Das ist für mich fast schon eine gesellschaftspolitische Frage: Ob die Menschen das mit sich machen lassen und ob Kirch mit diesem Mittel von 2,3 Millionen Abonnenten wirklich auf 3 Millionenkommt. Wenn er bei 2,5 Millionen stecken bleibt, geht er von ganz alleine wieder von diesem Sendeplatz runter.

Die Öffentlich-Rechtlichen haben erwogen, Standfotos zu zeigen und dazu einen Reporter sprechen zu lassen. Wäre so etwas mit dem Sportchef Rudi Michel denkbar gewesen?

Das wäre weder unter mir denkbar gewesen, noch ist es heute denkbar. Wenn der federführende Intendant der ARD glaubt, er kann einfach Radioreportagen im Fernsehen senden, dann irrt er. Das geht nicht einfach so, schon weil die Radiorechtefrage in die Frage der Fernsehlizenz involviert ist. Es ist auch eine Frage des Hausrechts – und auf dieses wird der DFB unter Umständen pochen, in dem er zum Beispiel sagt: Wir haben das Hausrecht, und es ist keineswegs selbstverständlich, dass ihr einfach so ins Stadion und senden dürft.

Ist die Idee wenigstens kreativ?

Es ist eine völlig absurde Idee, Kasperletheater.
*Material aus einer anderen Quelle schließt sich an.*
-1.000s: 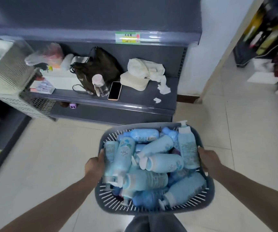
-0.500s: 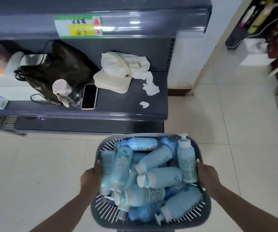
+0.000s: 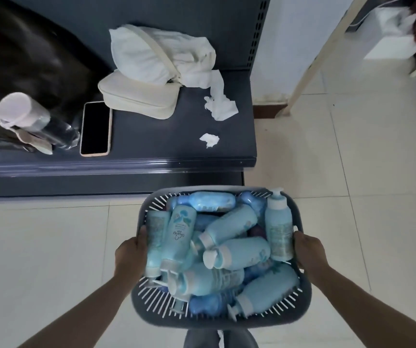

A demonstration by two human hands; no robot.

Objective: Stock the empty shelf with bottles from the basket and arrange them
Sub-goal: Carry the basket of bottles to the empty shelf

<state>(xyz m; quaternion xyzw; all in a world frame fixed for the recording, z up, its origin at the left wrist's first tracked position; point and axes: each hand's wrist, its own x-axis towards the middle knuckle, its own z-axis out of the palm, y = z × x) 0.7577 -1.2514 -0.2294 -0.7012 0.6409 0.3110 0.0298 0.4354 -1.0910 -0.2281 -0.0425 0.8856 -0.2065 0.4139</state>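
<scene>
A grey slotted basket (image 3: 151, 307) is held above the tiled floor in front of me, piled with several light blue bottles (image 3: 237, 252) lying on their sides. One pump bottle (image 3: 278, 222) stands upright at its right wall. My left hand (image 3: 129, 254) grips the basket's left rim and my right hand (image 3: 309, 252) grips the right rim. A dark grey shelf (image 3: 151, 146) lies just beyond the basket, at a low level.
On the shelf lie a cream pouch (image 3: 139, 96) with a white cloth bag (image 3: 156, 54) on it, a phone (image 3: 95, 129), crumpled tissues (image 3: 220, 106), a capped bottle (image 3: 33, 121) and a black bag (image 3: 26, 61). A wall and a slanted pale post (image 3: 314, 61) stand to the right.
The view has closed in on the lower shelf, which now fills the upper frame; the upper shelf edge with its price label has left view. Both hands keep their grip on the basket.
</scene>
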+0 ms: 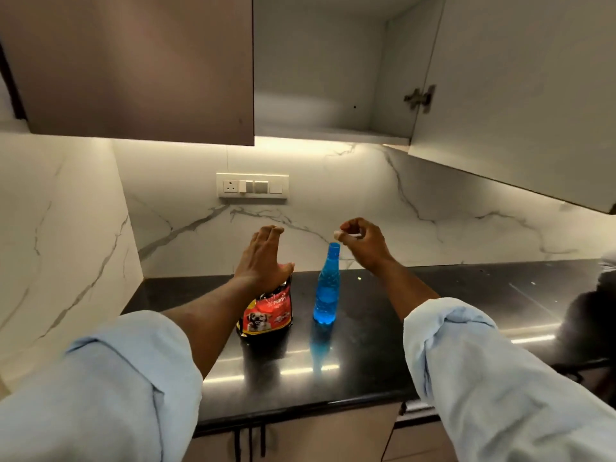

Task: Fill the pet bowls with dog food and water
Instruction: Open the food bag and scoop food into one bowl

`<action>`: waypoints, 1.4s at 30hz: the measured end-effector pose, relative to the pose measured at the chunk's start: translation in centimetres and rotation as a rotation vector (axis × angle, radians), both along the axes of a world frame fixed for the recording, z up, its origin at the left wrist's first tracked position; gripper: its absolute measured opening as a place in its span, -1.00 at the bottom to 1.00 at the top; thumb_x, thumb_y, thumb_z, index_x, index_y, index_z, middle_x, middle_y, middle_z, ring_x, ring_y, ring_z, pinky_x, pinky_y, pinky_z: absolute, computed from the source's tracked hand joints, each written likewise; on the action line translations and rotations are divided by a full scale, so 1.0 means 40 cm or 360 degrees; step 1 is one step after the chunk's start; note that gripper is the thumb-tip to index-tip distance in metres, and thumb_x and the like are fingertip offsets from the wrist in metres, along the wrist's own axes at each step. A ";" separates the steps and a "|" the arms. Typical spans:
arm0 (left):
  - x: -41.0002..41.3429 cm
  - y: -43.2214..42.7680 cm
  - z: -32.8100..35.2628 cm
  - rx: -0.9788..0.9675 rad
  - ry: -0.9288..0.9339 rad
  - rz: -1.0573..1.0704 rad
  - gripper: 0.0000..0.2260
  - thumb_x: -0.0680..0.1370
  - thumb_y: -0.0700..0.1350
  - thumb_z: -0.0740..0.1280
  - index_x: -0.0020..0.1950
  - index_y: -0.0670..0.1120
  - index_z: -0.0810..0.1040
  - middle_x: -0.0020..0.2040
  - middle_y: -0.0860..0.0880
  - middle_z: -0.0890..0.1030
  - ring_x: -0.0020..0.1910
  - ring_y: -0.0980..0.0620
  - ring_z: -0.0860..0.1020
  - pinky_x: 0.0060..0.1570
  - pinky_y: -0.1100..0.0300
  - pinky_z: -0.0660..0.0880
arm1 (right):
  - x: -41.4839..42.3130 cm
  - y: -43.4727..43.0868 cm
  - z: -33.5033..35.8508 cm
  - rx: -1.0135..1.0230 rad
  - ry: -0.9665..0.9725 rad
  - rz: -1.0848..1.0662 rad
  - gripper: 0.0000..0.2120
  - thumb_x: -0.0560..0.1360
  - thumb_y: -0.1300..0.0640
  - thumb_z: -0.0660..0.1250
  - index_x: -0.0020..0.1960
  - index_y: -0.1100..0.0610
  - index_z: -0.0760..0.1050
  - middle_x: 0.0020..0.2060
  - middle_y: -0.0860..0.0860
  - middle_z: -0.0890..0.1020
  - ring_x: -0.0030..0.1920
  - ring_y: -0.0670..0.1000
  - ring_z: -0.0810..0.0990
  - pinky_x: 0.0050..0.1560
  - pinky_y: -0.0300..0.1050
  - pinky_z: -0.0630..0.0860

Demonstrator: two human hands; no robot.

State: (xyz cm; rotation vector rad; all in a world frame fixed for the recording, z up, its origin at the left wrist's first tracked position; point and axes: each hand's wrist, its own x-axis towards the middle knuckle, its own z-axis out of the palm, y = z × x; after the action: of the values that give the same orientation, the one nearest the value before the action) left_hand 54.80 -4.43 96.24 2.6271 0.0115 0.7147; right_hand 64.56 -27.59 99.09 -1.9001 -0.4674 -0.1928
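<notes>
A red and black dog food bag stands upright on the black counter. My left hand hovers over the bag's top with fingers straight and apart, touching or nearly touching it. To the right of the bag stands a blue water bottle, upright and uncapped. My right hand is just above and right of the bottle's mouth, its fingertips pinched on a small white cap. No pet bowls are in view.
An upper cabinet stands open at the top right, its door swung out over the counter. A shut brown cabinet hangs at the left. A switch panel is on the marble backsplash. A dark object sits at the counter's right edge.
</notes>
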 end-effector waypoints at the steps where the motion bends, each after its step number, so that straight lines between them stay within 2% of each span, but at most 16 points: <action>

Da könnte ich mich kranklachen drüber. Es ist der Versuch etwas zu retten, was nicht mehr zu retten ist. Die Öffentlich-Rechtlichen können nur wieder ins Fußballgeschäft reinkommen, wenn Kirch kaputt geht.

Was stört Sie bei TV-Übertragungen?

Sie wollen jetzt natürlich hören, das mich der Kommentar am meisten stört, wegen des nicht enden wollenden Wortschwalls. Es gibt heute keine Kommentatoren mehr, die schweigen können.

Keine?

Außer Marcel Reif und Bela Rethy. Wenn ich mir ein Spiel im Fernsehen anschaue, schalte ich immer erst ein, wenn das Spiel auch wirklich anfängt, und in der Pause schalte ich für eine Viertelstunde ab. Genauso mache ich es auch am Spielende, auch da schalte ich sofort ab, es sei denn Netzer und Delling analysieren. Mehr noch aber als all die Dauerredner stört mich die Bildregie.

Warum?

Das Bild wird heute zerstückelt und zerhackt, die Großaufnahme dominiert, bestimmte Szenen werden pausenlos wiederholt. Man gewinnt keinen Überblick mehr über das Spiel, über das große Ganze. Und mit jeder Kamera, die mehr eingesetzt wird, steigt der Unterhaltungs- und sinkt der Informationswert. Es gibt längst einen erheblichen Unterschied zwischen der Fernsehwirklichkeit und der Realität im Stadion.

Welches Ihrer Spiele haben Sie noch am besten in Erinnerung?

Den größten Nachhall hat immer noch das WM-Finale 1966 mit diesem dritten Tor.

Das wird jetzt wieder Diskussionen geben.

Stellen Sie sich mal vor: Diesen Satz habe ich damals tatsächlich gesagt. Nur habe ich nie im Leben daran gedacht, dass die Diskussionen endlos sein würden und dass wir heute immer noch darüber reden.

Welcher Fehler ärgert Sie?

Dass ich dem Vogts 1974 im WM-Finale die Elfmeterverschuldung zugeschrieben habe. Und dass ich später die Schwalbe von Hölzenbein nicht erkannt habe. Das geht mir nicht aus dem Kopf.